Back to School at Chrysalis – Giving Students the Support They Need

The fall semester is in full swing at Chrysalis. There’s a slight chill in the crisp fall air that has many of us feeling nostalgic. But that’s not the case for many of our students. The smell of new paper, freshly sharpened pencils, and eraser dust can send some of our students into a panic. Most of our students struggle with anxiety in some way, which often presented itself as school refusal at home.

The teachers at Chrysalis have always had a unique understanding of the battle our students go through at school. And this year, for the first time ever, we have a Special Education Coordinator! Krysten has taught English at Chrysalis for 5 years, and after completing a Master’s degree in Special Education, she’s eager to be in this new position that offers a new level of support to our students.

Here’s what she has to say about it:

“I’m really hoping that I can use my years of experience in my teaching role to help inform me of how to be most effective in my new role, to help the students and help the teachers help the students. All of our students have struggled with anxiety and/or depression, most of them coupled with other diagnoses, such as ADD, ADHD, Nonverbal Learning Disorder, learning disabilities in math or reading, or simply low scores in Executive Functioning, working memory, or processing speeds, so it’s really great that we can help these students feel success in academics.

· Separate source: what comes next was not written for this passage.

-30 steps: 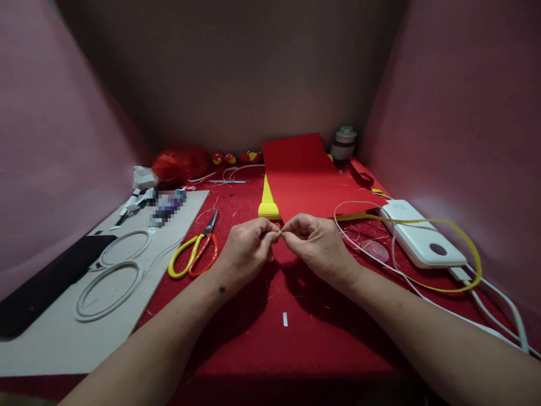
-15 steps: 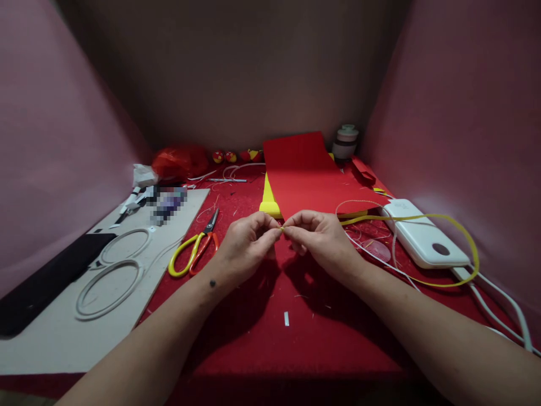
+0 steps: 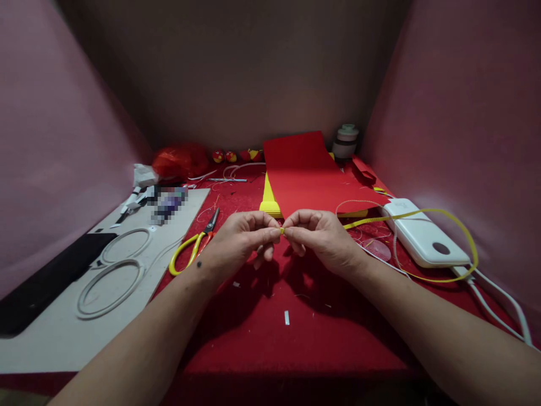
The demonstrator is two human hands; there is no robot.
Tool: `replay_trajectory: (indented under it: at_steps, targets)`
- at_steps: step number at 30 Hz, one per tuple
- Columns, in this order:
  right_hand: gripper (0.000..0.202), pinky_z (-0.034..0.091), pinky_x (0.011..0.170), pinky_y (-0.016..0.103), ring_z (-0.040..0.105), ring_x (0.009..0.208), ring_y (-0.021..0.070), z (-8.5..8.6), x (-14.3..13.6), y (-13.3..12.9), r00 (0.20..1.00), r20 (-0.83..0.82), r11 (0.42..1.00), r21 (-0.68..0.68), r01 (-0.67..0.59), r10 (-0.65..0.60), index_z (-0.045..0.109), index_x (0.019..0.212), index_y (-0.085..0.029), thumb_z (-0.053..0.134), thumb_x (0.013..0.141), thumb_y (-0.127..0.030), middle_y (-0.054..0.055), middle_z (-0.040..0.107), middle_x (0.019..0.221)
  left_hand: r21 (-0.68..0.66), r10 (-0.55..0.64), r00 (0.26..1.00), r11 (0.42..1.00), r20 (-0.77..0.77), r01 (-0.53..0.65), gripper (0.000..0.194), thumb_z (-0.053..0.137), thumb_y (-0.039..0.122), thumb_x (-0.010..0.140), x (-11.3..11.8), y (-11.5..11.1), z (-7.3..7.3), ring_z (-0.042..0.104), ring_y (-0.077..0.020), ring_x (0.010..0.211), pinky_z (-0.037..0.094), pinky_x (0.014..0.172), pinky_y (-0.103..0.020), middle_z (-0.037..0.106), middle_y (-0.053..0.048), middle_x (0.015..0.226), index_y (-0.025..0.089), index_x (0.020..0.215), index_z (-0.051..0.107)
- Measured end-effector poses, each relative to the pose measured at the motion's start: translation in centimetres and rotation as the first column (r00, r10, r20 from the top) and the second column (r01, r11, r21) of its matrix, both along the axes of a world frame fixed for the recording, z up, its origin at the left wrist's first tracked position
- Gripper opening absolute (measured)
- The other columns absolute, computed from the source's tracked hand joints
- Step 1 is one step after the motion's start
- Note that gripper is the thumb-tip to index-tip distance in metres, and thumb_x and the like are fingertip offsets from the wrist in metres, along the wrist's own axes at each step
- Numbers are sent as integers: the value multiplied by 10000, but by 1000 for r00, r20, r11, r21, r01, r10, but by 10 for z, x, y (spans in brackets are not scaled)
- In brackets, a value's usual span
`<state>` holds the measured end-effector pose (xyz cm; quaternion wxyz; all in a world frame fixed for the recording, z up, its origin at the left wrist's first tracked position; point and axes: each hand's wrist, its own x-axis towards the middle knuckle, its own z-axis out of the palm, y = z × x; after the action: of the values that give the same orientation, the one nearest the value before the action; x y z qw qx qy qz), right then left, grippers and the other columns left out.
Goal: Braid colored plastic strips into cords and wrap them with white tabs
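Fingertip to fingertip, my left hand and my right hand pinch a small piece of yellow strip between them, above the red cloth. Most of that piece is hidden by the fingers. A long yellow strip comes out from behind my right hand and loops over to the right; it looks like the same strip, though the join is hidden. Scissors with one yellow and one red handle lie beside my left wrist, partly covered by it.
Red paper sheets lie over yellow paper beyond my hands. A white power bank with cables sits at right. The grey board at left carries coiled cable and a black case. A lidded jar stands behind.
My left hand has rolled slightly, and its lower fingers now show beneath. More of the yellow piece shows between the fingertips. The yellow loop at right has shifted a little.
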<state>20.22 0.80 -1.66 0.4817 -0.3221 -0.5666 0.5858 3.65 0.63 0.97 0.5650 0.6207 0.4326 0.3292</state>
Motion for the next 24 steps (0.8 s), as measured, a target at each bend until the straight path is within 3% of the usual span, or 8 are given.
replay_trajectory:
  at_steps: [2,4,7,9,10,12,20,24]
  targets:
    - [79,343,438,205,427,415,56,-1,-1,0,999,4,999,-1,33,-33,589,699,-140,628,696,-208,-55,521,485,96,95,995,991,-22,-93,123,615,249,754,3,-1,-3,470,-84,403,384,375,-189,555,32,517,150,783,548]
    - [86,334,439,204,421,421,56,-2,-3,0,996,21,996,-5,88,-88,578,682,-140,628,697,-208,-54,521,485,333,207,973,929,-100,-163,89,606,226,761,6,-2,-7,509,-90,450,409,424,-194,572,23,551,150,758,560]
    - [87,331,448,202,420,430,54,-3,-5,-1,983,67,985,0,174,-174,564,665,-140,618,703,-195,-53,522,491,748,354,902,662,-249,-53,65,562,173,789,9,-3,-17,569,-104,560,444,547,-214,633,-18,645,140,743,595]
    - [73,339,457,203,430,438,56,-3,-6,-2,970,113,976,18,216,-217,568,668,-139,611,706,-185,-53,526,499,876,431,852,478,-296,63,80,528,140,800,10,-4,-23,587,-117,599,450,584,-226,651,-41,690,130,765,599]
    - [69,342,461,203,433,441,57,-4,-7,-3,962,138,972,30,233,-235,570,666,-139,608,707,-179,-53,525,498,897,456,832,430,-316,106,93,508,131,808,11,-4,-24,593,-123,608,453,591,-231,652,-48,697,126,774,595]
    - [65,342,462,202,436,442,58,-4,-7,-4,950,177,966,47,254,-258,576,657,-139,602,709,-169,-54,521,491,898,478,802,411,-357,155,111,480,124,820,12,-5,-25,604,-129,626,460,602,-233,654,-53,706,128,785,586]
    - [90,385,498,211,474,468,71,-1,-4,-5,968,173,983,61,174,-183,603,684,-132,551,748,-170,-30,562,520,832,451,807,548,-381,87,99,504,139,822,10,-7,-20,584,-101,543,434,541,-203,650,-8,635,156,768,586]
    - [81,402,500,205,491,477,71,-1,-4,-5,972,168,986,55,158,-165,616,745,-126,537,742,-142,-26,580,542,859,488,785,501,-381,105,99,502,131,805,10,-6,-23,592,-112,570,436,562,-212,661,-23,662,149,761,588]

We’ve really set the school schedule and structure up to help these students get into healthy patterns for their long-term success, and then we work in specific interventions and accommodations to tweak this system for each student using our CAP (Chrysalis Academic Plan – which is like an IEP or 504 that we do for every student who comes to us). Our ultimate goal is to make ourselves obsolete, of course; that’s not to say that all of our students will get to a point where they never need help, but we want them to get to a point where they can do most of it on their own and they know where to ask for help when they do still need it.

In this first month of the school year, I’m really enjoying my new position and the freedom I have to help students in a more direct and acute way than many public schools would allow me time for. I spend a lot of time not only with the students but also with teachers and members of all the other departments so we can really provide wraparound support for the girls who need it… and I can spend time with the students who would otherwise fly “under the radar” to make sure their needs are also being met.”